Как бы меня ни угнетала физическая усталость, эмоциональное состояние мое было куда хуже.
Я даже не помнил, когда мы утром отправлялись на поиски, что конкретно мы собираемся искать. Возможно, я полагался на милость Божью и на то, что мы через пару часов сможем наткнуться на признаки, недвусмысленно указывающие на то, что использовались установки плазменного бурения, после чего отправились бы назад в Шекину и призвали бы сюда на помощь адмирала Фрейтага. Но эти признаки что-то нам не попадались.
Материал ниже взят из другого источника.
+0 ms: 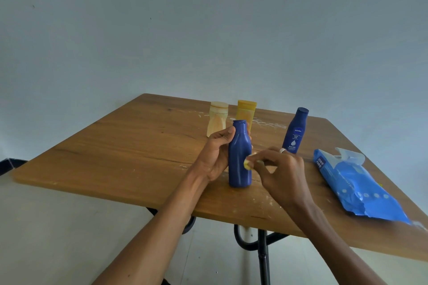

Обозрение неведомого нам доселе пейзажа и постоянные попытки узреть в нем что-то «ненормальное» требовало от нас пристального внимания и одновременно буйной фантазии. В какой-то мере нашу задачу облегчало наличие здесь гремучников, но и на них нам не следовало возлагать слишком уж большие надежды. Грязно-белые растения росли изолированными группами, никогда число гремучников в них не превышало четырех. Нам ни разу не довелось увидеть относительно небольшое пространство, которое было бы сплошь усеяно гремучниками, как поле — ромашками.
По мере продолжения поисковой работы без малейшей надежды на то, что объект отыщется, наш оптимизм постепенно исчезал и уступал место сначала неудовлетворенности, а вскоре отчаянью.
Мы это чувствовали, и только гордость не позволяла признаться в этом друг другу. Но когда солнце стало близиться к горизонту, Каландра после очередной неудачи на очередном холме оставила эти попытки притворства.
— Не идёт, Джилид, — вздохнула она, внезапно сняв ногу с педали управления вездеходом. Шум задевавших за кузов вездехода растений отдался в моих ушах погребальным звоном, когда мы остановились. — Так мы никогда ничего не найдем, и оба это понимаем. Давай лучше кончим всё это и вернемся.